## THE PROBLEM
Type out the data again, word for word and in full.
#### SUPPLIED DATA ####
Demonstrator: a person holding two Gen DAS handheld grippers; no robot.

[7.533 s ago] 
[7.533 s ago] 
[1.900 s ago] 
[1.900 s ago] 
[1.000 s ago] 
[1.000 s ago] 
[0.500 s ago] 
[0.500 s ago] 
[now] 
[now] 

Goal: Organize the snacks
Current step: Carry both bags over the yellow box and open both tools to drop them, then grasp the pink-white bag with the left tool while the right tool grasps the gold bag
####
## SOLUTION FOR THIS TASK
Demonstrator: a person holding two Gen DAS handheld grippers; no robot.

[7.533 s ago] 
[7.533 s ago] 
[1.900 s ago] 
[1.900 s ago] 
[1.000 s ago] 
[1.000 s ago] 
[0.500 s ago] 
[0.500 s ago] 
[now] 
[now] 

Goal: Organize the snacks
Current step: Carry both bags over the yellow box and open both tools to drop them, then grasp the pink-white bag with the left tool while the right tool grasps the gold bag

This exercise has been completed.